With pictures left out, retype the lines from the start of the records through the one that contains "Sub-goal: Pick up".

■ ■ ■

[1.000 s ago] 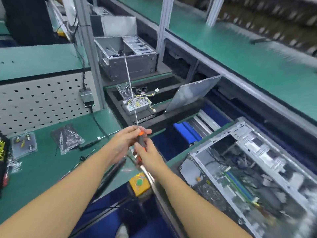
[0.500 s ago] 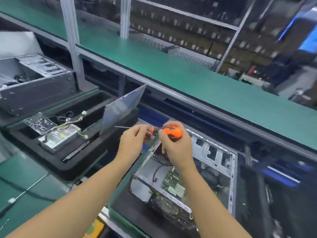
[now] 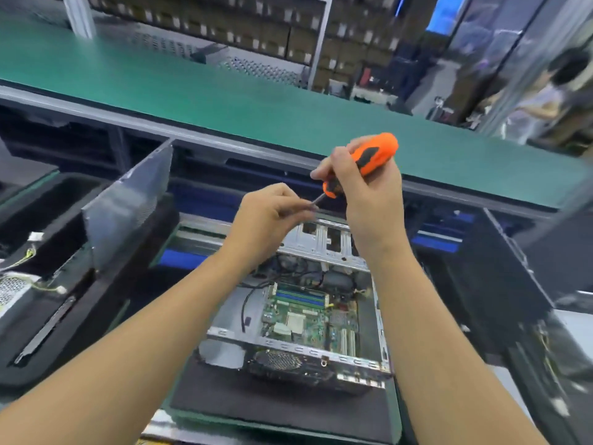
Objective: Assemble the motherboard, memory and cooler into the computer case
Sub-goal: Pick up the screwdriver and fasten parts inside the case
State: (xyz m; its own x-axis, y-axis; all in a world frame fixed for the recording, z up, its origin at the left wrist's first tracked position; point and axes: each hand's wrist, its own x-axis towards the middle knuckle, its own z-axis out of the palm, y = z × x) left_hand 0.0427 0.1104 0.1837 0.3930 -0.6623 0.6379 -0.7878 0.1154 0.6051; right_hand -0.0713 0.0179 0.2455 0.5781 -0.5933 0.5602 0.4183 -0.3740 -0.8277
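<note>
**Black mat** point(image 3: 272, 403): nearest me, below both grips, on the surface. It carries the case.

**Computer case** point(image 3: 288, 346): lies open on the mat, under the grips.

**Motherboard** point(image 3: 308, 319): on the case floor, below the right wrist. I cannot tell whether it is screwed down. I see no cooler on it, and the memory slots point(image 3: 300, 297) at its far end are too blurred to call filled.

**Left grip** point(image 3: 272, 216): held above the far end of the case, fingers narrowed to a pinch on the screwdriver's shaft. Anything at the tip is hidden.

**Right grip** point(image 3: 362, 194): just beside the left and higher, wrapped round the orange handle of the screwdriver point(image 3: 375, 152). The tool slants down toward the left grip.

**Side panel** point(image 3: 128, 203): stands on edge, well left of the left grip.

**Green shelf** point(image 3: 224, 101): beyond both grips.

**Hazards, my judgement:**
- A screw fumbled from the pinch would fall among the board's components.
- A tip that slips off a screw head could gouge the board.
- The loose black cables beside the slots could snag the shaft.
</note>
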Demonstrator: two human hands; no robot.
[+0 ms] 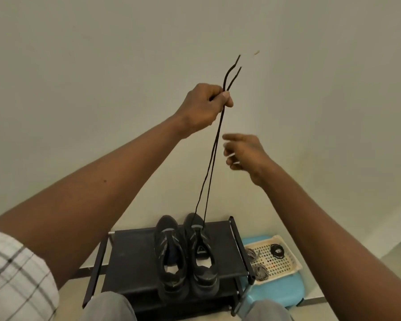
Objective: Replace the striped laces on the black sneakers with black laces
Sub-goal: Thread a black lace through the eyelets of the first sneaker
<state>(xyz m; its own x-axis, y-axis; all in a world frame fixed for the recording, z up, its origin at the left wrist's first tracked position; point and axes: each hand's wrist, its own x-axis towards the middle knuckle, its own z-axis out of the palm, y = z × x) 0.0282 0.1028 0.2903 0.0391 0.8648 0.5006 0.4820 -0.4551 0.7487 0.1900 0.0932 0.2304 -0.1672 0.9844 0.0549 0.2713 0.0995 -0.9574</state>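
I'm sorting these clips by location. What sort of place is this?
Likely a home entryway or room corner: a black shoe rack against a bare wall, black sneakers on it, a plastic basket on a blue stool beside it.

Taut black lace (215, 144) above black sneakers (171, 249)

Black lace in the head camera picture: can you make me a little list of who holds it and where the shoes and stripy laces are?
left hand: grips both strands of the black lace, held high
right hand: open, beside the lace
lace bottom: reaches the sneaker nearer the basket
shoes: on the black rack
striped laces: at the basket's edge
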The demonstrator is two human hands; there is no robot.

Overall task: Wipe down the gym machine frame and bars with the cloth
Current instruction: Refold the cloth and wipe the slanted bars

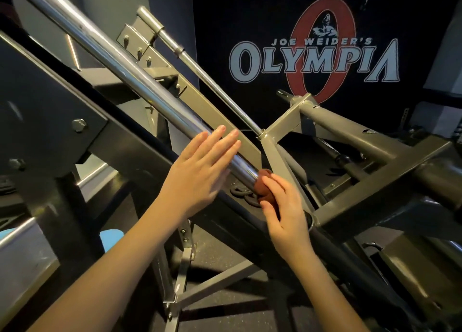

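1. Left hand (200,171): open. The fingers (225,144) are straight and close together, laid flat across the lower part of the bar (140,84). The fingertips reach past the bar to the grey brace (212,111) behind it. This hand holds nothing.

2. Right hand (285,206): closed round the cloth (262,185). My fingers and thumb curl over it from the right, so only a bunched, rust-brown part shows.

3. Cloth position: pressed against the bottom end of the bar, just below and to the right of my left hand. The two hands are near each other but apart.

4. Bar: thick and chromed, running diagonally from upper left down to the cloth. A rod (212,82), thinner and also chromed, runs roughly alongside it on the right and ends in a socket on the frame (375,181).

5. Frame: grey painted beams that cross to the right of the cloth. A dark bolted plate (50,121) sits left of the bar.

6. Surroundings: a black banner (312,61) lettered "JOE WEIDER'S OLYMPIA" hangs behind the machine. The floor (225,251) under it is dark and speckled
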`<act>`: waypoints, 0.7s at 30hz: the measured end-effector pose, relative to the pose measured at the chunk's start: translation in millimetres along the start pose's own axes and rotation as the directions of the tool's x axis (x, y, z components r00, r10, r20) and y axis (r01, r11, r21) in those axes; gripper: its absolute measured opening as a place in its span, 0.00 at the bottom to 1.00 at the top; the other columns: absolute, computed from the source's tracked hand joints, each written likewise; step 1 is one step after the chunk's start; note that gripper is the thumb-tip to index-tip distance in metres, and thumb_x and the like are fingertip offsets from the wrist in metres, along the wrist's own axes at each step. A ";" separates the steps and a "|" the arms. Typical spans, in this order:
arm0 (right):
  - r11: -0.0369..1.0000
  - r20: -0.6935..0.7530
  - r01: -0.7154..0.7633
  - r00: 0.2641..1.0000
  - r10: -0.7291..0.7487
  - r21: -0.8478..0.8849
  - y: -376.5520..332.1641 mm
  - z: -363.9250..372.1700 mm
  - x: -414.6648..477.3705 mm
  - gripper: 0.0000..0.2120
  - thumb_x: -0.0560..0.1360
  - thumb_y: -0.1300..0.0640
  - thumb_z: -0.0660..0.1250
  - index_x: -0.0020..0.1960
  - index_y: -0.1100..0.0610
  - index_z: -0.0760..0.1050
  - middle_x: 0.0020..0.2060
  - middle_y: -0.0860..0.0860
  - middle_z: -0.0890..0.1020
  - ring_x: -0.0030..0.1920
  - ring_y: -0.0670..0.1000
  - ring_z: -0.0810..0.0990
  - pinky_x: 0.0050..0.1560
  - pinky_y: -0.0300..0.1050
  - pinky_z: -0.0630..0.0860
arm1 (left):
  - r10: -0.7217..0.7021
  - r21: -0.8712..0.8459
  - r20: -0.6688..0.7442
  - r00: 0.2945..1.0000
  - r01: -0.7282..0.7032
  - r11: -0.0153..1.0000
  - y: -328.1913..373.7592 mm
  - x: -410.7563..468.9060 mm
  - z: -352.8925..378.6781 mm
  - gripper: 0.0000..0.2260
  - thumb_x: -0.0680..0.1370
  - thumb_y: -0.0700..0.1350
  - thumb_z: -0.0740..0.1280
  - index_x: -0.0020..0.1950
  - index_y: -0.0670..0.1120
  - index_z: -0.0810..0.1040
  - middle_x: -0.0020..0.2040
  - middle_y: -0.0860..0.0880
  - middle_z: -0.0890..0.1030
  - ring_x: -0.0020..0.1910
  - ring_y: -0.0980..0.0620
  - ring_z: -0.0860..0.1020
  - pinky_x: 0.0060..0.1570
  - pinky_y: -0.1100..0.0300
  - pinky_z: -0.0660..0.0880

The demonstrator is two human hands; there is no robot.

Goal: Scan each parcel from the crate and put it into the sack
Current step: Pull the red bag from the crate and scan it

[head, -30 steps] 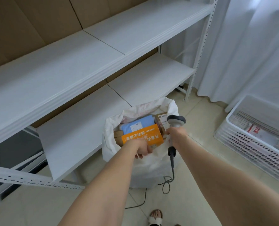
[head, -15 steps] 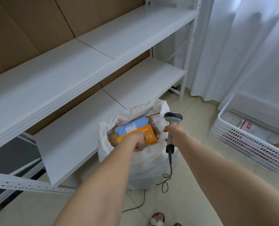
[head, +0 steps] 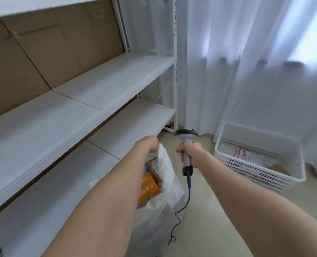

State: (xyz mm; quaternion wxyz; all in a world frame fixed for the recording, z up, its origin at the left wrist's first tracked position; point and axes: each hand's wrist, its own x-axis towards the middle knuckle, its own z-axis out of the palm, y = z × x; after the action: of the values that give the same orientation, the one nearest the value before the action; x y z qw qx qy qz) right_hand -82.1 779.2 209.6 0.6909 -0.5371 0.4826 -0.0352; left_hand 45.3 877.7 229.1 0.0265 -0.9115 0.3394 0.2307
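The white sack (head: pixel 169 184) stands on the floor below my arms, with an orange parcel (head: pixel 148 189) and a brown box (head: pixel 154 170) lying inside it. My left hand (head: pixel 149 144) hovers above the sack's far rim, fingers loosely curled down, with nothing seen in them. My right hand (head: pixel 190 152) grips the handle of the grey barcode scanner (head: pixel 185 134), held upright just right of the sack, its cable trailing to the floor. The white crate (head: pixel 228 145) sits on the floor to the right, holding a white parcel with red print (head: pixel 246 154) and a brown parcel (head: pixel 278 168).
White metal shelving (head: pixel 91 115) runs along the left, its lower board close behind the sack, with cardboard sheets (head: pixel 48 52) behind it. A white curtain (head: pixel 246 71) hangs behind the crate. Beige tiled floor (head: pixel 209 210) lies between sack and crate.
My left hand let go of the orange parcel, which now lies in the sack, and rose above the rim. The view swung up and right, toward the crate.
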 end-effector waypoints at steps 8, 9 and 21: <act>0.999 -0.184 0.033 0.982 -0.030 0.017 -31.7 -114.8 17.1 0.14 0.73 0.69 0.61 0.30 0.60 0.67 0.26 0.56 0.70 0.25 0.52 0.67 0.30 0.42 0.67 | 0.154 -0.029 -0.125 0.980 -0.159 0.987 120.6 50.6 -30.9 0.17 0.78 0.38 0.58 0.65 0.46 0.76 0.64 0.45 0.76 0.62 0.44 0.75 0.63 0.51 0.72; 0.999 -0.209 0.039 0.977 -0.035 0.017 -35.0 -132.9 21.0 0.14 0.73 0.70 0.61 0.30 0.60 0.67 0.25 0.55 0.70 0.25 0.51 0.67 0.30 0.41 0.67 | 0.179 -0.029 -0.120 0.976 -0.184 0.983 139.5 57.1 -32.4 0.17 0.78 0.39 0.58 0.65 0.46 0.76 0.65 0.45 0.76 0.62 0.44 0.75 0.63 0.51 0.72; 0.909 -0.292 0.099 0.956 0.025 0.404 -67.7 -363.9 106.0 0.05 0.73 0.68 0.64 0.49 0.64 0.73 0.28 0.55 0.75 0.24 0.49 0.70 0.28 0.42 0.69 | 0.252 -0.162 -0.077 0.965 -0.262 0.951 380.8 145.9 -13.8 0.14 0.78 0.39 0.60 0.62 0.44 0.78 0.65 0.43 0.76 0.64 0.43 0.74 0.65 0.51 0.70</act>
State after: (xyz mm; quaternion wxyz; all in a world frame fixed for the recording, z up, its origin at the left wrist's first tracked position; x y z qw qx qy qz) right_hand -250.4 432.9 211.0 0.7097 -0.3765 0.5500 -0.2284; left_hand -92.7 493.8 218.7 -0.0913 -0.8645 0.4347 0.2352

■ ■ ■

— Result for this task —
[1.000 s ago] 
[0.500 s ago] 
[now] 
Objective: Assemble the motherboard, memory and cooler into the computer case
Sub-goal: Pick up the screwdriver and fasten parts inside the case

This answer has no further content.